- _What you are asked to do_: The listing that follows must be retyped in full, exactly.

- _Supplied information_:

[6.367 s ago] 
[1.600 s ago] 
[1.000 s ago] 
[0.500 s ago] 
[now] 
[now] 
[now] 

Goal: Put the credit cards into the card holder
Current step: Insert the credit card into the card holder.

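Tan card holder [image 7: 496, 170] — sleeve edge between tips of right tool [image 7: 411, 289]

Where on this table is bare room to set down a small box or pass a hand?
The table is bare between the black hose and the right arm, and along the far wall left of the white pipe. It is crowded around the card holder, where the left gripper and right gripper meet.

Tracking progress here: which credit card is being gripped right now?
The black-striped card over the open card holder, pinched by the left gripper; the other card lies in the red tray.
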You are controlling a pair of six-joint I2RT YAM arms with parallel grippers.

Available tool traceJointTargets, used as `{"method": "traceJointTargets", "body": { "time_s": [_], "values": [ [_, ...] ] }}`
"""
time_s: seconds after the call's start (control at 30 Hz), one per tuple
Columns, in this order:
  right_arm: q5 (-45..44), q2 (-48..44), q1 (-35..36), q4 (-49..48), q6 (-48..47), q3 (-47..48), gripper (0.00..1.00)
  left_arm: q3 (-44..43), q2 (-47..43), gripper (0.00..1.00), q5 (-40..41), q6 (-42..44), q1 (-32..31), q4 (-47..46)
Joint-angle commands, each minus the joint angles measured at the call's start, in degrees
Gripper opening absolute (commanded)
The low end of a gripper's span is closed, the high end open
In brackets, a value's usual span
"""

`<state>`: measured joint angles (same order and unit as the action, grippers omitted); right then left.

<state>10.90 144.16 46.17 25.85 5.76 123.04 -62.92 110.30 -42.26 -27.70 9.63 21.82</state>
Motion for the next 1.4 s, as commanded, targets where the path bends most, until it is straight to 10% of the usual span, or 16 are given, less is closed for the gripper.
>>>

- _Reply to the task_:
[6.367 s ago] 
[1.600 s ago] 
[1.000 s ago] 
[0.500 s ago] 
[now] 
[now] 
[now] 

Goal: Put the credit cards into the card holder
Current step: Insert the credit card into the card holder.

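Tan card holder [image 7: 496, 170] — sleeve edge between tips of right tool [image 7: 411, 289]

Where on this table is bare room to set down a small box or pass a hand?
The table is bare between the black hose and the right arm, and along the far wall left of the white pipe. It is crowded around the card holder, where the left gripper and right gripper meet.

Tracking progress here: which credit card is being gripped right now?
The black-striped card over the open card holder, pinched by the left gripper; the other card lies in the red tray.
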You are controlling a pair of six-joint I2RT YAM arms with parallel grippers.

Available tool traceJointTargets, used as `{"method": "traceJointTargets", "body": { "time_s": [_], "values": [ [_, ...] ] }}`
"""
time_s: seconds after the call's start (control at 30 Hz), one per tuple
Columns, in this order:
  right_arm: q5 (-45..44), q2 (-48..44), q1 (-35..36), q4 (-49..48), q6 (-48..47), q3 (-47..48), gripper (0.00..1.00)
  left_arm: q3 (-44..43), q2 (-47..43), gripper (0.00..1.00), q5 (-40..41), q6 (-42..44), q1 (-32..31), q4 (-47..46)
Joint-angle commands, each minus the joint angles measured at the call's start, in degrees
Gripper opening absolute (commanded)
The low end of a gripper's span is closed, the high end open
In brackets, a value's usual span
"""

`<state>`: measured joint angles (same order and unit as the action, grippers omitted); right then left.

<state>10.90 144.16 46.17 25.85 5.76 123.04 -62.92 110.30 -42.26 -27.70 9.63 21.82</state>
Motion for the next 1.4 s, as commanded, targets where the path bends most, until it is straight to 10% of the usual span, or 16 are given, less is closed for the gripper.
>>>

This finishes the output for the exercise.